╭─ Information provided

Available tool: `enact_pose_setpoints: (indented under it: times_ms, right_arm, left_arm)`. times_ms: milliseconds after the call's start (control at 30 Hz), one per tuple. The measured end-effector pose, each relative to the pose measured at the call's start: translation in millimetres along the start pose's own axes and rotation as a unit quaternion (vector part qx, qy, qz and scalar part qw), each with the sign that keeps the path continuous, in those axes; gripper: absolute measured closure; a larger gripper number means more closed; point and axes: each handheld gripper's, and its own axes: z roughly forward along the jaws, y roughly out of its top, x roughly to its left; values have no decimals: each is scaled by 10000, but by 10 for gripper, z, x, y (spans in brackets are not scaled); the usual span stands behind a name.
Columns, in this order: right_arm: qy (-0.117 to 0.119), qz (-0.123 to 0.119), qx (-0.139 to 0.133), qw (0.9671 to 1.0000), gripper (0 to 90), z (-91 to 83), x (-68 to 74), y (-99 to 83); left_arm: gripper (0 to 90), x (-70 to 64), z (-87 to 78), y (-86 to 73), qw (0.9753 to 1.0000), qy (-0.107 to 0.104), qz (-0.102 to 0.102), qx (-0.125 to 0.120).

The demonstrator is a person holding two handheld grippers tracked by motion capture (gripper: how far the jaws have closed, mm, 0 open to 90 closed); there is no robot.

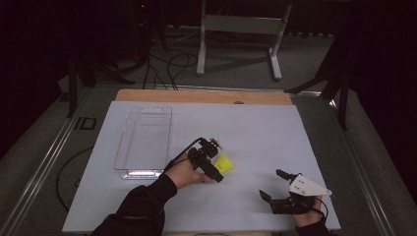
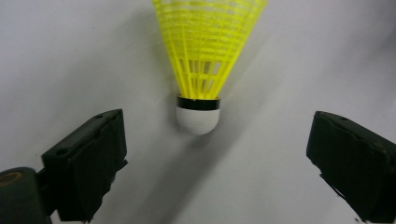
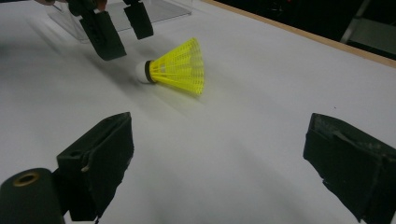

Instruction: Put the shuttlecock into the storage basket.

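Approach is the step in hand: the right tool waits nearest the person, jaws wide apart and empty, while the left tool hovers spread open just short of the yellow shuttlecock, which lies on its side on the white worktop. Next, it likely must advance around the cork, then close. Beyond sits a clear plastic tray.

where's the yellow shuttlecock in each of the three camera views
High view: the shuttlecock lies mid-table, just right of the left gripper.
Left gripper view: top centre, white cork toward the camera, between the open jaws.
Right gripper view: upper left, on its side.
Shared landmark: the clear tray, beyond the left gripper.
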Motion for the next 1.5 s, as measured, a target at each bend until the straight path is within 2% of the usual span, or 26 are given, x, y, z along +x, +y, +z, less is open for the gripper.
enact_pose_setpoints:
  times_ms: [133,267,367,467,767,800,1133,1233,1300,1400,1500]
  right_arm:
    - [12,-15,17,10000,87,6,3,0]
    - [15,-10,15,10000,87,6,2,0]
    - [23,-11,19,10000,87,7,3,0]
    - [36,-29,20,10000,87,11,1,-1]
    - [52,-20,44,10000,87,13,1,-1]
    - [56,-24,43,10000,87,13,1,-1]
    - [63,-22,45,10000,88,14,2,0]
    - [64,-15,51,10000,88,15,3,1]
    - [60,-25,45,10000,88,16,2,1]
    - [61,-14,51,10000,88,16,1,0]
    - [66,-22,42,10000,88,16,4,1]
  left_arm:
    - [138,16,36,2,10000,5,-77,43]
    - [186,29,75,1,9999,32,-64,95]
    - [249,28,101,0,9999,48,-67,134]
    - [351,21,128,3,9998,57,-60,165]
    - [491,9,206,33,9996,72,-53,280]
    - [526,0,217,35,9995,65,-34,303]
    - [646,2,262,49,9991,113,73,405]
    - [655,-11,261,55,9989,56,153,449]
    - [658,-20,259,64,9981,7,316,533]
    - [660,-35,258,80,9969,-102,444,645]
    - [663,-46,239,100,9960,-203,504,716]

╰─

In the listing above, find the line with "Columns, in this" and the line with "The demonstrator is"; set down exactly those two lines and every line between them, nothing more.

• Response area:
Columns, in this order: right_arm: qy (-0.117 to 0.119), qz (-0.123 to 0.119), qx (-0.139 to 0.133), qw (0.9671 to 1.0000), gripper (0 to 90), z (-91 to 83), x (-68 to 74), y (-99 to 83); left_arm: gripper (0 to 90), x (-70 to 64), z (-87 to 78), y (-86 to 73), qw (0.9753 to 1.0000), qy (-0.107 to 0.104), qz (-0.102 to 0.102), qx (-0.125 to 0.120).

The demonstrator is a person holding two handheld grippers tracked by motion capture (gripper: how far the jaws have closed, mm, 0 open to 90 closed); there is no robot.

The answer given is complete.